In this Constitution Watch we list those provisions, but first we shall set out briefly the constitutional provisions to which the two Acts must be aligned.
Chapter 14 of the Constitution deals with provincial and local government. It starts with a statement that governmental powers and responsibilities must be devolved wherever appropriate to local authorities which are capable of exercising them [section 264]. Section 265 goes on to set out general principles of local government, among which are the following:
All members of local authorities must be elected by registered voters within their areas.
An Act of Parliament must provide procedures to facilitate co-ordination between central government and local authorities.
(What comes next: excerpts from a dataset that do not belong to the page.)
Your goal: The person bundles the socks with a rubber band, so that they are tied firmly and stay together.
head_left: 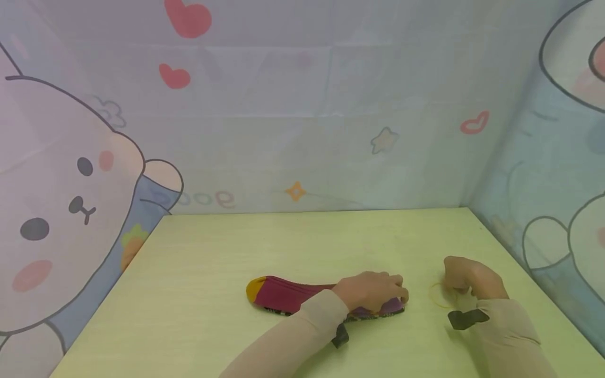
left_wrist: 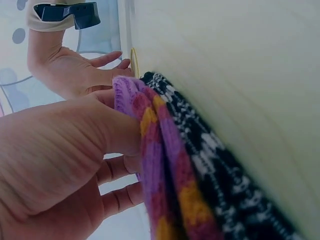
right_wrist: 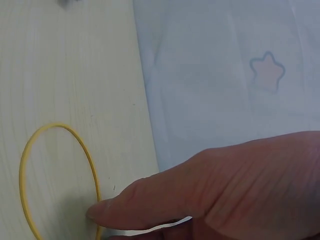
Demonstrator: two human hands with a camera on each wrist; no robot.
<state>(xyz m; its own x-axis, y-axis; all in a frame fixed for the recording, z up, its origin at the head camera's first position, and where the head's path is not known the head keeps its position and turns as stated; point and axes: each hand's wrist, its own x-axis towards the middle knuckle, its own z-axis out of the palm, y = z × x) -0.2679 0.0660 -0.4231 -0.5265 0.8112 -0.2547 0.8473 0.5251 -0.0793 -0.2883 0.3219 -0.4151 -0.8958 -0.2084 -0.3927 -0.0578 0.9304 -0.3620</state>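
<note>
On the surface (head_left: 212, 247) lies a maroon sock (head_left: 288, 295), its purple cuff (left_wrist: 129, 94) held by the left hand (head_left: 368, 290). At the sock's right, the right hand (head_left: 475, 277), fingers bent, touches a yellow rubber band (right_wrist: 22, 175); whether it pinches, I cannot tell.

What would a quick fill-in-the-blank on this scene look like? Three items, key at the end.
1. The left hand holds the maroon sock at its ____ cuff.
2. A black-and-____ patterned knit lies against that sock.
3. Of the two hands, the yellow band is nearer the ____ one.

Missing words: purple; white; right.
</note>
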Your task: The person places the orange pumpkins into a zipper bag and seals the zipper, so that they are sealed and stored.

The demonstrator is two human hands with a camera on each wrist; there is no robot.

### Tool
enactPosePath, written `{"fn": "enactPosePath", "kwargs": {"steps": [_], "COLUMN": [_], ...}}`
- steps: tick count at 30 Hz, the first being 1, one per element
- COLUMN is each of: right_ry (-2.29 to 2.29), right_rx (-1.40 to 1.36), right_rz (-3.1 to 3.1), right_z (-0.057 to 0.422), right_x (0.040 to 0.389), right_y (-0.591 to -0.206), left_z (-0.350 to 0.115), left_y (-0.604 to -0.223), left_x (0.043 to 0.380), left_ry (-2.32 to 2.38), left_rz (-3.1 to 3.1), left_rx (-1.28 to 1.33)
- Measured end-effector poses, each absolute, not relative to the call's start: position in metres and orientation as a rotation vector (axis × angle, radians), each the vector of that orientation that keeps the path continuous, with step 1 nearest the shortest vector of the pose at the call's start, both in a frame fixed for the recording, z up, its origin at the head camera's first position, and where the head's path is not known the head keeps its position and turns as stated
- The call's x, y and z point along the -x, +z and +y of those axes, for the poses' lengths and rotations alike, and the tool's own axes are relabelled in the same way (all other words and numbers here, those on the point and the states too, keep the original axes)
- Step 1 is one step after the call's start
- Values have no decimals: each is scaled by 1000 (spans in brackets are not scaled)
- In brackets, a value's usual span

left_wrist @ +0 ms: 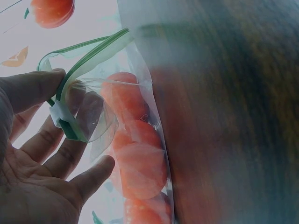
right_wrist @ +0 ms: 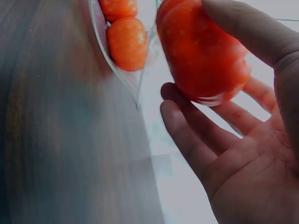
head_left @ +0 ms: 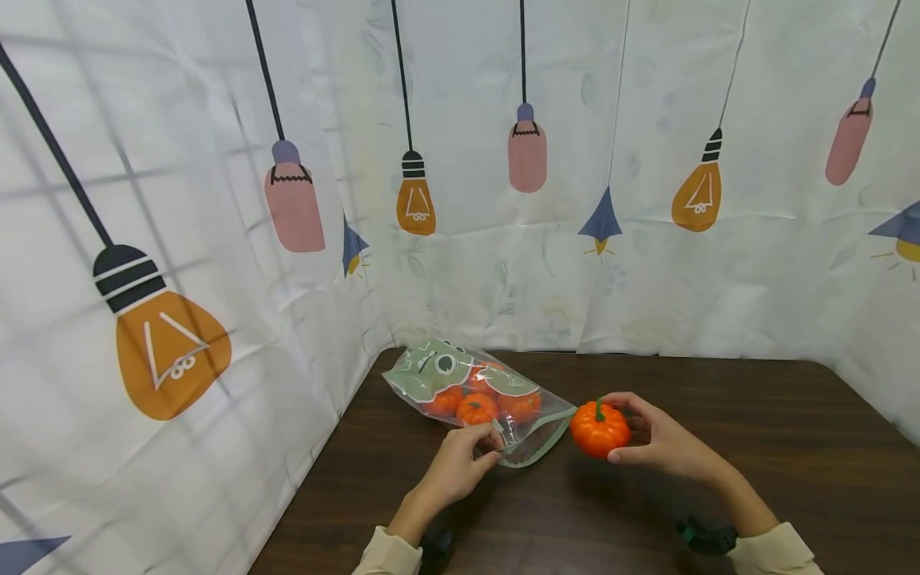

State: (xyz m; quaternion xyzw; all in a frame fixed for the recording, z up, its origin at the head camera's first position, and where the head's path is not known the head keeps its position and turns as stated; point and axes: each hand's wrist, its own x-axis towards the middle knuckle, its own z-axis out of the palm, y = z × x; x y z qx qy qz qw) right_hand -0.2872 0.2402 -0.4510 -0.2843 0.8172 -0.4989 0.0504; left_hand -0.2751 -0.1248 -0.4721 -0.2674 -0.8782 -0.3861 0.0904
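A clear zip bag printed with a green cartoon face lies on the table, with several small orange pumpkins inside it. At its near edge my left hand pinches the green-trimmed mouth between thumb and fingers. The left wrist view shows the white zip slider beside those fingers and the mouth parted. My right hand holds another orange pumpkin, green stem up, just right of the bag's mouth. In the right wrist view, thumb and fingers are around that pumpkin.
The dark wooden table extends to the right of the hands. A white curtain printed with hanging lamps stands along the back and sides. Dark bands are around both wrists.
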Motion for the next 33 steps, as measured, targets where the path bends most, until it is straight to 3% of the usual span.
{"fn": "enactPosePath", "kwargs": {"steps": [33], "right_ry": [-1435], "right_rx": [898], "right_rz": [2446], "right_z": [177], "right_x": [290], "right_y": [-484], "left_z": [-124], "left_y": [-469], "left_x": [273], "left_ry": [-1185], "left_rz": [-2603], "left_rx": [788]}}
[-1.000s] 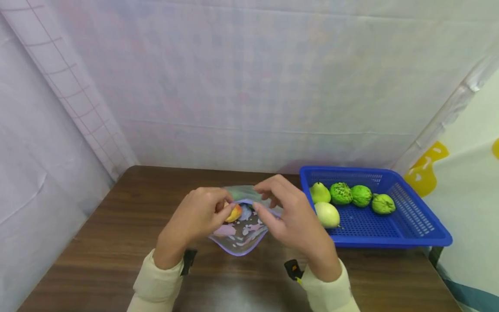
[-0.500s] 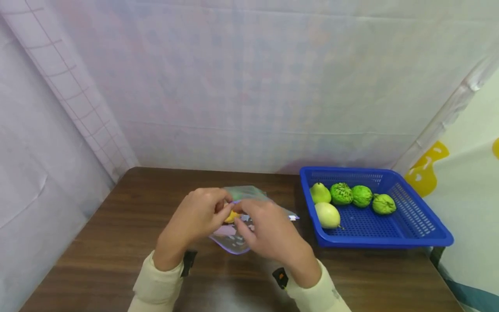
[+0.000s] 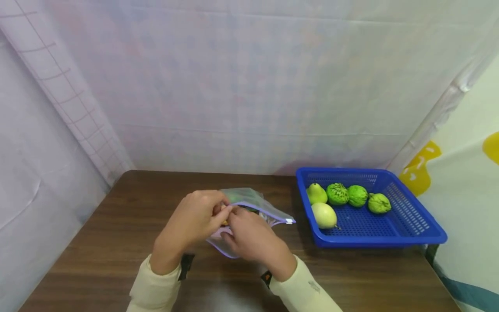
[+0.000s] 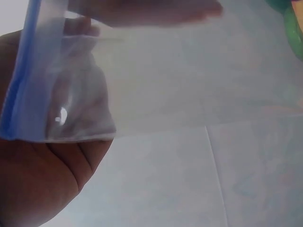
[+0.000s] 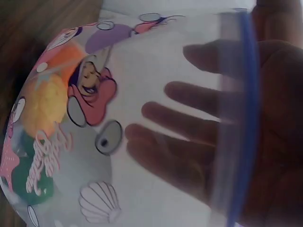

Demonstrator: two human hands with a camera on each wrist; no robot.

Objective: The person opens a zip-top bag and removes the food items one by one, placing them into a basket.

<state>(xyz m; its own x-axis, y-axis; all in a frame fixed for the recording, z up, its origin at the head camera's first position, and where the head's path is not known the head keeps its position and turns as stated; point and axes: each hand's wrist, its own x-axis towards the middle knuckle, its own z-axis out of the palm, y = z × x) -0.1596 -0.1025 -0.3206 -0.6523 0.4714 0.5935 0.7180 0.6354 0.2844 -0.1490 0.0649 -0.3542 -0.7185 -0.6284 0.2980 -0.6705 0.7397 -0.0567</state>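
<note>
A clear zip bag (image 3: 244,196) with purple edging lies open-mouthed under my hands in the head view. My left hand (image 3: 195,225) pinches the rim at the left of the mouth. Beside it, the right hand (image 3: 253,237) dips its fingers into the mouth, close to the left fingertips. Seen through the plastic in the right wrist view, the right fingers (image 5: 175,146) are straight and spread. Cartoon prints and shells cover that wall. Inside the bag are a yellow-orange fruit (image 5: 47,106) and something green (image 5: 35,175), partly hidden by the print.
A blue plastic basket (image 3: 374,240) stands at the right of the brown wooden table (image 3: 97,242). It holds a pear (image 3: 316,194), a pale yellow round fruit (image 3: 324,216) and several green, bumpy fruits (image 3: 357,196). White sheeting (image 3: 218,86) hangs behind the table.
My right hand has moved left, from the right side of the bag's mouth to beside the left hand, its fingers now in the opening. The left hand has kept its grip on the rim.
</note>
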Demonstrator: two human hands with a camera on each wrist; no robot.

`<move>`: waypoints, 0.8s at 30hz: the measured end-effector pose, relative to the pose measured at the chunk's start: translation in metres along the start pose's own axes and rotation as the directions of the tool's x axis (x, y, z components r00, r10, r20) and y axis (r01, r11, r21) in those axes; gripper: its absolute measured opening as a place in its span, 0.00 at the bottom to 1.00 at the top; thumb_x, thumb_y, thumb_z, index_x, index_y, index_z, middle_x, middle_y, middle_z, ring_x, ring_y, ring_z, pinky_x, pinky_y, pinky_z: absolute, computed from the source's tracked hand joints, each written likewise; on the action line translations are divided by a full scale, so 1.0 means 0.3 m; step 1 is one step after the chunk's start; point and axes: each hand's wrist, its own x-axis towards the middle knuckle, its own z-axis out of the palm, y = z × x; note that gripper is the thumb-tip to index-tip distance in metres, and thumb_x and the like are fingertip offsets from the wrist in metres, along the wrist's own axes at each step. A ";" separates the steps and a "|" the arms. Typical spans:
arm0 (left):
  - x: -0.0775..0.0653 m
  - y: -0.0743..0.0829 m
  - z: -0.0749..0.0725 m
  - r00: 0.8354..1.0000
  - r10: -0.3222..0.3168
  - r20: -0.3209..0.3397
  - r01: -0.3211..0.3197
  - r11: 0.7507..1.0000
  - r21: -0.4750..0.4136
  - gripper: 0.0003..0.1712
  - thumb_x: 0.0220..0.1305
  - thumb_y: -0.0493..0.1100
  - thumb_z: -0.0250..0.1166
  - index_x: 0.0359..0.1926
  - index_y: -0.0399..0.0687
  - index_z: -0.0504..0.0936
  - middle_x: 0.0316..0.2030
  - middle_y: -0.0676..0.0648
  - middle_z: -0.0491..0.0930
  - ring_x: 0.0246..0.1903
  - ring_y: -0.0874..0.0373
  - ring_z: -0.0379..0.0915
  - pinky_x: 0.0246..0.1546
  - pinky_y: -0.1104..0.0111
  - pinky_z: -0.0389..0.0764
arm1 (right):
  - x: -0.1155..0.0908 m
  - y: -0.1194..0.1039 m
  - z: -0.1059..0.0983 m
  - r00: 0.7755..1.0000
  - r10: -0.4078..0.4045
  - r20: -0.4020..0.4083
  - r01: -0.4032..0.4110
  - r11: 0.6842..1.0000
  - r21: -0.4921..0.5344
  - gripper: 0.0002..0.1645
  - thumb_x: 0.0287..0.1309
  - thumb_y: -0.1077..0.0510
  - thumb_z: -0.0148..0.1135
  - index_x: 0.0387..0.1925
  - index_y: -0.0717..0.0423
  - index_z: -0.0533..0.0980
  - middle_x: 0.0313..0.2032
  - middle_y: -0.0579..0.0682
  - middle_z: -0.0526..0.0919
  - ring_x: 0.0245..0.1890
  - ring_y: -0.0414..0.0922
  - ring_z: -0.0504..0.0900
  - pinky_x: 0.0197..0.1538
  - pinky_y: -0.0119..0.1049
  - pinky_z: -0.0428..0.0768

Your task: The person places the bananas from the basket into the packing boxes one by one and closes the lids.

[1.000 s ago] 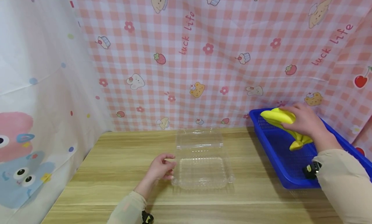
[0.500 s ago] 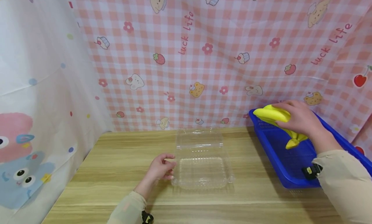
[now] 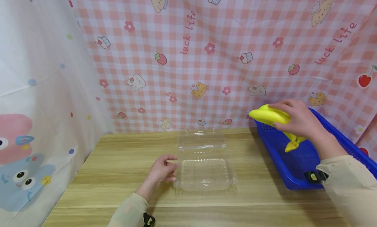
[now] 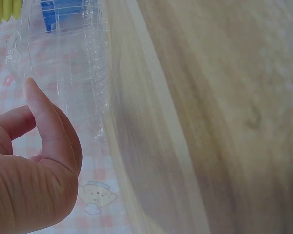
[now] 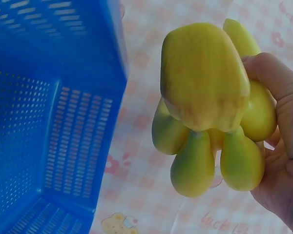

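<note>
My right hand (image 3: 303,120) grips a bunch of yellow bananas (image 3: 266,116) above the far left corner of a blue plastic basket (image 3: 272,158). The stem end of the bunch hangs down and faces the camera in the right wrist view, with greenish bananas (image 5: 193,168) fanning out below it. A clear plastic clamshell box (image 3: 205,175) lies on the table with its lid (image 3: 202,140) folded back. Beside the box's left edge rests my left hand (image 3: 161,169), fingers loosely bent, fingertips right at the rim and nothing in its grasp.
Wood-grain table (image 3: 117,174) carries the box in the middle and the basket on the right. A pink checked cloth (image 3: 176,73) hangs behind it, and a white printed curtain (image 3: 53,99) closes off the left side.
The right hand has carried the bananas left and slightly up, so their tips now overlap past the basket's left rim. The left hand and the clear box have stayed put.
</note>
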 end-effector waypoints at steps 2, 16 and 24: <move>0.002 -0.002 0.000 1.000 0.000 0.000 0.000 1.000 0.000 0.20 0.66 0.32 0.63 0.58 0.33 0.74 0.28 0.45 0.72 0.20 0.59 0.72 0.17 0.70 0.81 | 0.001 -0.015 0.004 1.000 -0.016 -0.007 0.016 1.000 0.011 0.36 0.44 0.59 0.78 0.58 0.56 0.78 0.51 0.63 0.76 0.49 0.63 0.71 0.44 0.57 0.71; 0.000 0.003 0.003 1.000 -0.003 -0.011 0.003 1.000 -0.006 0.20 0.66 0.31 0.63 0.58 0.33 0.74 0.28 0.45 0.73 0.20 0.59 0.72 0.17 0.70 0.81 | 0.005 -0.088 0.052 0.975 -0.202 -0.096 0.206 0.978 0.028 0.36 0.40 0.60 0.79 0.56 0.56 0.79 0.49 0.58 0.77 0.45 0.58 0.73 0.42 0.49 0.69; 0.002 -0.001 0.003 1.000 -0.004 -0.009 0.004 1.000 -0.009 0.19 0.66 0.31 0.63 0.57 0.33 0.74 0.28 0.46 0.72 0.20 0.59 0.72 0.17 0.70 0.81 | 0.010 -0.122 0.090 0.946 -0.297 -0.129 0.305 0.952 0.041 0.38 0.35 0.61 0.81 0.55 0.55 0.80 0.48 0.57 0.78 0.44 0.57 0.73 0.41 0.48 0.69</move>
Section 266 of the Constitution states that employees of local authorities must not be politically partisan and “must not be office-bearers of any political party”. Parliament is required to enact legislation to ensure their political neutrality.
Section 276 sets out the functions of local authorities: every local authority, urban or rural, “has the right to govern, on its own initiative, the local affairs of the people within the area for which it has been established, and has all the powers necessary for it to do so.”
Other parts of the Constitution also impinge on local government. For example, under section 161 responsibility for delimiting wards is vested in the Zimbabwe Electoral Commission.
Inconsistencies between the Constitution and the Urban and Rural District Councils Acts
Both the Urban Councils Act and the Rural District Councils Act are inconsistent with the Constitution in many respects [In what follows we shall call the Urban Councils Act “the UC Act” and the Rural District Councils Act “the RDC Act”]:
Establishment and alteration of districts
Sections 6 and 7 of the RDC Act give the President power to establish and alter the boundaries of districts. No mention is made of the Zimbabwe Electoral Commission, which must be consulted in terms of section 267(2) of the Constitution.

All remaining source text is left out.